This example approximates a function from _R²_ to _R_ (without noise in the

samples). Note that the absence of noise the data allows us to pick a rather small

`lmbda` such that all sample points are approximated well.

### Comparison with other approaches

#### Polynomial fitting/regression



The classical approach to data fitting is [polynomial

regression](https://en.wikipedia.org/wiki/Polynomial_regression).
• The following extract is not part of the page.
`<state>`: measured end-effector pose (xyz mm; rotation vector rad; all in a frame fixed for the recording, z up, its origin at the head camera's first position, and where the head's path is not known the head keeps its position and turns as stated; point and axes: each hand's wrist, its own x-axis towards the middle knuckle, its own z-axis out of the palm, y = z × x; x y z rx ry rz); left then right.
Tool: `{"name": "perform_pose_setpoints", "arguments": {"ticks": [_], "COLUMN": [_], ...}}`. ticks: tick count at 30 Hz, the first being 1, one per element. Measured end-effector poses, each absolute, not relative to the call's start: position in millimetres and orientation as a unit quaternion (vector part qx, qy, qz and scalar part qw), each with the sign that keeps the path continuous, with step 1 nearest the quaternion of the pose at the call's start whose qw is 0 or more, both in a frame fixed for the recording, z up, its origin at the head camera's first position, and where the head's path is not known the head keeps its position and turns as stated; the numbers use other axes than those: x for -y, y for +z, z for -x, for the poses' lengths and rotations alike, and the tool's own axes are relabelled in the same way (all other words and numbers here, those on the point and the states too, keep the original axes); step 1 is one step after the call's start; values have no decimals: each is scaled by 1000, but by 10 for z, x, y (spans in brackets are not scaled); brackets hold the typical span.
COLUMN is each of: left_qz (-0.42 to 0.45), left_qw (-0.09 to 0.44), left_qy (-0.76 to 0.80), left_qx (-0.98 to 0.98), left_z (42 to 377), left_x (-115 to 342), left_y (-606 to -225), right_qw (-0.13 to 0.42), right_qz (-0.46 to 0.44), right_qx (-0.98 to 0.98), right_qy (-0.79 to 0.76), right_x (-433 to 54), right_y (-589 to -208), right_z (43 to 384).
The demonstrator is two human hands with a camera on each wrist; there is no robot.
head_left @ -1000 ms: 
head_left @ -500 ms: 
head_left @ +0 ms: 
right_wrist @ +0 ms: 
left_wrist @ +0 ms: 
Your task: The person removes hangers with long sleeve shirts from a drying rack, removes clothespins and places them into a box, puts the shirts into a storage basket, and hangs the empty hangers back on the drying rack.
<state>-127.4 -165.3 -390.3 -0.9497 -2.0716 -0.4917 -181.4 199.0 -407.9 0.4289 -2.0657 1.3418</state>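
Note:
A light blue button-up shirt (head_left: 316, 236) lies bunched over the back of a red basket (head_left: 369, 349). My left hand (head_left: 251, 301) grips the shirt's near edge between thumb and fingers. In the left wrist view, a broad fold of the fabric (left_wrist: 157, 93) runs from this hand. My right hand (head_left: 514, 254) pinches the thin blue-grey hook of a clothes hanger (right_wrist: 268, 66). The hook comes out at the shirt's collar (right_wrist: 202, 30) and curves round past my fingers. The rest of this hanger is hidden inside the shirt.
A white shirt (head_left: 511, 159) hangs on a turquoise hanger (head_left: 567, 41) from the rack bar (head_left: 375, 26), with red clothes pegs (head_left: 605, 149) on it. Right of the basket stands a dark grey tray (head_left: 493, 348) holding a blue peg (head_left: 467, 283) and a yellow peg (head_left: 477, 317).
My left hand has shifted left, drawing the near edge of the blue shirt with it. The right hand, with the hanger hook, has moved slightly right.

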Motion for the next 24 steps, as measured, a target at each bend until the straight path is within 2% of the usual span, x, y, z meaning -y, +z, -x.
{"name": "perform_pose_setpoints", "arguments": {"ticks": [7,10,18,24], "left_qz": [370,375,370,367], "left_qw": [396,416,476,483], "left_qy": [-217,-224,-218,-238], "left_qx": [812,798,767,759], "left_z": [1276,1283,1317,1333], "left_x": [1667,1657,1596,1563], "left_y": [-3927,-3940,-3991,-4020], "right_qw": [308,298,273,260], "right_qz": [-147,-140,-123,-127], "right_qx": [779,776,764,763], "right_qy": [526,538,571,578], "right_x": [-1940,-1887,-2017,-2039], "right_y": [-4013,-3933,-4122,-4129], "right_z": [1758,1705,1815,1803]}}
Polynomials are

chosen because they are very simple, can be evaluated quickly, and [can be made to fit

any function very closely](https://en.wikipedia.org/wiki/Stone–Weierstrass_theorem).

There are, however, some fundamental problems:

- Your data might not actually fit a polynomial of low degree.

- [Runge's phenomenon](//en.wikipedia.org/wiki/Runge%27s_phenomenon).

This above plot highlights the problem with oscillations.

#### Fourier smoothing



One approach to data fitting with smoothing is to create a function with all data

points, and simply cut off the high frequencies after Fourier transformation.

This approach is fast, but only works for evenly spaced samples.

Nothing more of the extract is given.